→ **Raw data**
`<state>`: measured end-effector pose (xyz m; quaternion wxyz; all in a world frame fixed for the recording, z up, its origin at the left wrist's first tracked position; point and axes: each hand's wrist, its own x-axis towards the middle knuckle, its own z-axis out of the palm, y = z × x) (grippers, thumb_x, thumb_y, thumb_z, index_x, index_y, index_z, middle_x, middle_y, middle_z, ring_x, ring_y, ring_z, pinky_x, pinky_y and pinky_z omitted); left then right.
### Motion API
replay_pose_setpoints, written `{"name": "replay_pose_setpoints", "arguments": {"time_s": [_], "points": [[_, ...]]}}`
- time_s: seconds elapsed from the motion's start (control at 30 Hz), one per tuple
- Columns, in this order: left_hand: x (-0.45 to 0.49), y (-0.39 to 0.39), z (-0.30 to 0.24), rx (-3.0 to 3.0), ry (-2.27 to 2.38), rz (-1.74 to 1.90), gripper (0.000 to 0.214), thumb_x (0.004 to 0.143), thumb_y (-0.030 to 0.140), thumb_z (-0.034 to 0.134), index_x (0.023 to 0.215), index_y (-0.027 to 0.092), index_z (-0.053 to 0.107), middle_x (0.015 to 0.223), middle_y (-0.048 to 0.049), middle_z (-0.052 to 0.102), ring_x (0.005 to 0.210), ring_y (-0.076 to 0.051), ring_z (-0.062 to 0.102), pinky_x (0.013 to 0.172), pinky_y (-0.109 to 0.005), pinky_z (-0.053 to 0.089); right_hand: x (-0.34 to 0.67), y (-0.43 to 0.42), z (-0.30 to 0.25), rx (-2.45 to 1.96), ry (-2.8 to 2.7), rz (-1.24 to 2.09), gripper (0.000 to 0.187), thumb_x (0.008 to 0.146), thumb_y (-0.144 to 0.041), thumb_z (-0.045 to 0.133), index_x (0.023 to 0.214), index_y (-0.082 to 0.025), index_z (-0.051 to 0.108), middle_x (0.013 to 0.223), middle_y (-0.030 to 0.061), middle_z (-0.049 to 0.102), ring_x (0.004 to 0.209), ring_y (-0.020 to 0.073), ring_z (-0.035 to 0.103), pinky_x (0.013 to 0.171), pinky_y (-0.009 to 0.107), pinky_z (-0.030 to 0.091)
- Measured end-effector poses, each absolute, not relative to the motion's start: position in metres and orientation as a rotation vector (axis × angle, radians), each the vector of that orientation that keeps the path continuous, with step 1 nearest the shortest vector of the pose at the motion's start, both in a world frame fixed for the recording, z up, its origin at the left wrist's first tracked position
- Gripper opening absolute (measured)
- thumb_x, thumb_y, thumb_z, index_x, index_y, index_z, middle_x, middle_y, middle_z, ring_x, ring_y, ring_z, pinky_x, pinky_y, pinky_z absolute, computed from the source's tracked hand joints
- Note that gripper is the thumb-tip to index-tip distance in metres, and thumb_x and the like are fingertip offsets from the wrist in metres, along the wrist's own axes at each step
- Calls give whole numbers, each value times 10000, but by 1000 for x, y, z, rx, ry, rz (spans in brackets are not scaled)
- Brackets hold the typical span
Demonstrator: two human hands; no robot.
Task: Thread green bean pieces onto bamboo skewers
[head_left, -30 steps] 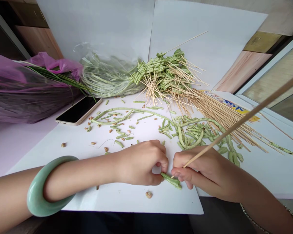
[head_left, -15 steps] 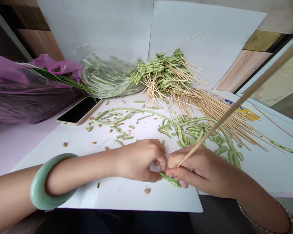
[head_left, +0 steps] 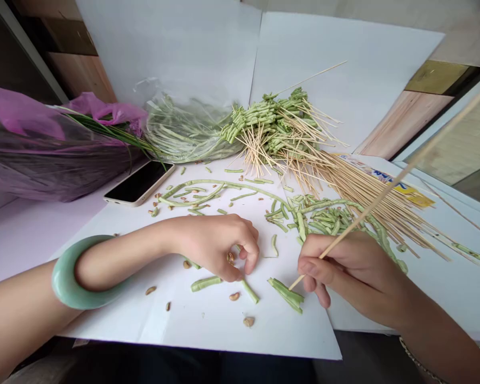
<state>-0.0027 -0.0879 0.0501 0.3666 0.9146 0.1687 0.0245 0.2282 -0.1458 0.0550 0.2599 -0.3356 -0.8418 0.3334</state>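
Note:
My right hand (head_left: 340, 274) pinches a thin bamboo skewer (head_left: 356, 223) between thumb and fingers. The skewer's lower tip meets a few short green bean pieces (head_left: 287, 296) lying side by side on the white board. To the left, my left hand (head_left: 224, 248) hovers low with curled fingers and a gap between thumb and index finger. Its thumb tip is close to the upper end of a loose bean piece (head_left: 250, 292); whether they touch is hard to tell. Another cut bean piece (head_left: 206, 283) lies below that hand.
Skewered bean bundles (head_left: 264, 120) are piled at the back, beside bare bamboo skewers (head_left: 376, 194). Cut beans (head_left: 328, 218) lie behind my right hand. A phone (head_left: 140, 182), a clear bag of long beans (head_left: 188, 128) and a purple bag (head_left: 56, 154) stand left. Brown seeds (head_left: 248, 321) are scattered about.
My left hand has moved left, away from the bean pieces at the skewer tip. My right hand has shifted slightly right, still holding the skewer, and the view has shifted a little.

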Motion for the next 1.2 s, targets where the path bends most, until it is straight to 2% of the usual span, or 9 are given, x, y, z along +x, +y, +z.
{"name": "replay_pose_setpoints", "arguments": {"time_s": [0.2, 0.37, 0.5, 0.87, 1.03, 1.2], "points": [[-6, -85, 49, 2384, 422, 0, 181, 669, 6, 718, 779, 147, 695, 793, -14, 605, 763, -137, 586, 660, -195, 454, 211, -151, 47, -933, -2109, 799, 345, 956, -223, 456, 641, -187, 593, 512, -48, 604, 502, 70, 634, 555, 148, 511], [-4, -84, 44, 2377, 401, 64, 168, 663, -10, 709, 683, 150, 658, 765, -18, 620, 802, -159, 583, 641, -200, 451, 203, -151, 40, -956, -2049, 931, 309, 968, -270, 456, 693, -193, 575, 504, -61, 613, 449, 68, 601, 533, 165, 512], [-3, -84, 40, 2342, 406, 84, 156, 660, -2, 707, 659, 143, 648, 739, -13, 603, 776, -153, 588, 614, -199, 447, 200, -150, 39, -969, -2088, 883, 335, 971, -266, 446, 668, -198, 573, 496, -59, 613, 465, 68, 601, 535, 161, 494], [-2, -84, 37, 2375, 435, 88, 163, 626, 2, 726, 677, 144, 665, 755, -8, 597, 743, -142, 584, 609, -200, 449, 195, -151, 39, -983, -2172, 847, 366, 978, -274, 421, 662, -207, 593, 508, -47, 624, 473, 77, 613, 489, 167, 460], [-4, -84, 43, 2417, 437, 64, 141, 661, 37, 734, 733, 143, 676, 775, -18, 593, 840, -172, 570, 662, -212, 439, 197, -152, 41, -1002, -2157, 796, 377, 976, -292, 443, 640, -218, 595, 546, -47, 645, 511, 78, 627, 533, 176, 470], [-15, -76, 61, 2444, 460, 101, 219, 643, 71, 768, 813, 171, 673, 764, 19, 558, 771, -153, 536, 704, -236, 408, 204, -153, 46, -1007, -2143, 687, 308, 972, -242, 455, 730, -269, 643, 557, -78, 617, 491, 56, 587, 544, 164, 460]]}}
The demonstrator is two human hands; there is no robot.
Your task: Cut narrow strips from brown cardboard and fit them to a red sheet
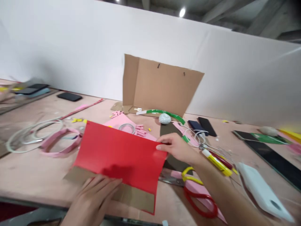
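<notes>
A red sheet of paper (117,150) tilts over a strip of brown cardboard (135,196) near the table's front edge. My right hand (175,146) pinches the sheet's upper right corner between thumb and fingers. Across the lower edge of the paper and the cardboard lies my left hand (96,191), its fingers stretched out flat. Scissors with yellow and red handles (199,197) rest under my right forearm, their blades close to the sheet's right edge.
Bent cardboard (164,88) stands against the white wall. A pink paper ring (61,142) and coiled white wire (21,138) lie left. Behind the sheet is a foil ball (165,118). To the right are a yellow glue tube (217,162) and a white device (263,188).
</notes>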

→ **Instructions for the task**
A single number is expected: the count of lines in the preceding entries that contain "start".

→ **Solution for this task**
2